*Supplied data:*
____

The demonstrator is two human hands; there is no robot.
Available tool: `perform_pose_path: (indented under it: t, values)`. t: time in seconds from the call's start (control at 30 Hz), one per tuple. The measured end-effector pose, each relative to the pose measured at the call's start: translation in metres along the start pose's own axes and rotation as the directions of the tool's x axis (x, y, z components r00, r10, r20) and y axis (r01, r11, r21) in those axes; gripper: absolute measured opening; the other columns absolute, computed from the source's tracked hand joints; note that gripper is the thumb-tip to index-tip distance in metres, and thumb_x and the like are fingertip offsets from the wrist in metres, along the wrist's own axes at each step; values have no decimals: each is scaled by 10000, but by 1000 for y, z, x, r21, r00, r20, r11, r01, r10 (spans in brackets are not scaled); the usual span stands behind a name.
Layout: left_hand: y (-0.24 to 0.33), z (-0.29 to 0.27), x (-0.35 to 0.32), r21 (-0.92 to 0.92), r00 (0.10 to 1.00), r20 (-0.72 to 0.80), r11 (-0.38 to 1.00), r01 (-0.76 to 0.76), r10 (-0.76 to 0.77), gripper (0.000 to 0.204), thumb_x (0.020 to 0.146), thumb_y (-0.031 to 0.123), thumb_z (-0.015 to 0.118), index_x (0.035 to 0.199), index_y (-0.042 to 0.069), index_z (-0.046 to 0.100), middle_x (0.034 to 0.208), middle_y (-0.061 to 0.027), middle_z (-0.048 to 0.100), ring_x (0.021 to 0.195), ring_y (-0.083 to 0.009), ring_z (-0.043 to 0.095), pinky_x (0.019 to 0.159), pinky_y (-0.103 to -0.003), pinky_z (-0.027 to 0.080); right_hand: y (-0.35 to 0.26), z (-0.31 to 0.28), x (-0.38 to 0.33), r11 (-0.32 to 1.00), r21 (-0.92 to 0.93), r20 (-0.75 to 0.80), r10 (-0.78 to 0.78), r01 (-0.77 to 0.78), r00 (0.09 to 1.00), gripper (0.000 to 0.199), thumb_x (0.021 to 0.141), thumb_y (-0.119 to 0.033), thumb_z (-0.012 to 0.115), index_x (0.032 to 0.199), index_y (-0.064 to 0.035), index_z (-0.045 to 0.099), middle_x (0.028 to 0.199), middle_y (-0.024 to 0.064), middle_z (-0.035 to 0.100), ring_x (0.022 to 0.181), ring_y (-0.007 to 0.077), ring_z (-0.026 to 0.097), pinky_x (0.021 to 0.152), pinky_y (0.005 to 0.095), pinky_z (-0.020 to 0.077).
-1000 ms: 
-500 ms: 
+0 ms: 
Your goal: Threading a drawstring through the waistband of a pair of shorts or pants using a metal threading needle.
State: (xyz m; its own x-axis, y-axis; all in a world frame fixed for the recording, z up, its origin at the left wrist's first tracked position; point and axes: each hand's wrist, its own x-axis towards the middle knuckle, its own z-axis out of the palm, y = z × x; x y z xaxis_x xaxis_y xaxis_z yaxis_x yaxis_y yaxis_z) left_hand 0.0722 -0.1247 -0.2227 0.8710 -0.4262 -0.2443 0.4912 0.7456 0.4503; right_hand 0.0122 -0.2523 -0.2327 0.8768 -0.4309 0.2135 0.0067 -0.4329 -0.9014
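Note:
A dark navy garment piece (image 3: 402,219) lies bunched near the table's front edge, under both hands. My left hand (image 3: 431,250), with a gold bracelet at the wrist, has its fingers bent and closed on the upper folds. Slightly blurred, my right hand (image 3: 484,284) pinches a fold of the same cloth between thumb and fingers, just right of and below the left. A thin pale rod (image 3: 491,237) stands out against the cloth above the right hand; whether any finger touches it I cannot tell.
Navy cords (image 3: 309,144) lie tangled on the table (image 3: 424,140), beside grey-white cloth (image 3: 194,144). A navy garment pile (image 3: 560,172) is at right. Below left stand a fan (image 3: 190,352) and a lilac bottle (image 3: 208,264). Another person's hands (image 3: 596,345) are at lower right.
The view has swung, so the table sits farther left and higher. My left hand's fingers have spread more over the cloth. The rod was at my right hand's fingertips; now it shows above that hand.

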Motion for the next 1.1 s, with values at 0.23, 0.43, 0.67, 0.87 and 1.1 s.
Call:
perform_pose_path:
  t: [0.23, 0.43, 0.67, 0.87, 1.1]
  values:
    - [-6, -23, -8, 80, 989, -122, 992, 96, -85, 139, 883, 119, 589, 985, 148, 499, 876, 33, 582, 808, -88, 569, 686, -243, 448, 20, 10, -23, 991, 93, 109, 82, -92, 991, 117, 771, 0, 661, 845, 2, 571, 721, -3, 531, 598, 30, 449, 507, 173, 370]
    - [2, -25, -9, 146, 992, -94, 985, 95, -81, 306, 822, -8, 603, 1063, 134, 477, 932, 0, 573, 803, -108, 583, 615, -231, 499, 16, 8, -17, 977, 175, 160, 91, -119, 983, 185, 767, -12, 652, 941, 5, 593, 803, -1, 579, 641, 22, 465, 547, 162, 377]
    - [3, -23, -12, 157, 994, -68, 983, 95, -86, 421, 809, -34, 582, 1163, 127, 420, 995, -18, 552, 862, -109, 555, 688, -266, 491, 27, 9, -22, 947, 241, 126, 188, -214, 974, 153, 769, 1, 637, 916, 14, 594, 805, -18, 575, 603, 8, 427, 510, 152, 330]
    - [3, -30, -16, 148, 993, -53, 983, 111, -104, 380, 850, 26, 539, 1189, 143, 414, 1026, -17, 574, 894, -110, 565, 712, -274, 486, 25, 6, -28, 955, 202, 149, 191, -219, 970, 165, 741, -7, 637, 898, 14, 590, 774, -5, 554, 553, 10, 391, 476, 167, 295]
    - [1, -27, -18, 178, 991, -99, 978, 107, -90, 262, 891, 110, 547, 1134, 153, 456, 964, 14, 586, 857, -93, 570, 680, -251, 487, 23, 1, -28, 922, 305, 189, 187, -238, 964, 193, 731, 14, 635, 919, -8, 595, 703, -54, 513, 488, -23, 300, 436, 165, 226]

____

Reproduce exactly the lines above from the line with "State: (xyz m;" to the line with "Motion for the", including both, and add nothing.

*Your solution:*
State: (xyz m; its own x-axis, y-axis; all in a world frame fixed for the recording, z up, its origin at the left wrist's first tracked position; point and axes: each hand's wrist, its own x-axis towards the middle knuckle, its own z-axis out of the palm, y = z × x; x y z xaxis_x xaxis_y xaxis_z yaxis_x yaxis_y yaxis_z) left_hand 0.0722 -0.1247 -0.2227 0.8710 -0.4262 -0.2443 0.4912 0.7456 0.4503; right_hand 0.0122 -0.2523 -0.2327 0.8768 -0.4309 0.2135 0.0067 -0.4329 -0.9014
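Note:
A dark navy garment piece (image 3: 402,219) lies bunched near the table's front edge, under both hands. My left hand (image 3: 431,250), with a gold bracelet at the wrist, has its fingers bent and closed on the upper folds. Slightly blurred, my right hand (image 3: 484,284) pinches a fold of the same cloth between thumb and fingers, just right of and below the left. A thin pale rod (image 3: 491,237) stands out against the cloth above the right hand; whether any finger touches it I cannot tell.
Navy cords (image 3: 309,144) lie tangled on the table (image 3: 424,140), beside grey-white cloth (image 3: 194,144). A navy garment pile (image 3: 560,172) is at right. Below left stand a fan (image 3: 190,352) and a lilac bottle (image 3: 208,264). Another person's hands (image 3: 596,345) are at lower right.
The view has swung, so the table sits farther left and higher. My left hand's fingers have spread more over the cloth. The rod was at my right hand's fingertips; now it shows above that hand.
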
Motion for the next 1.1 s, with values at 0.23, 0.43, 0.67, 0.87 and 1.1 s.

No more is needed for this exercise.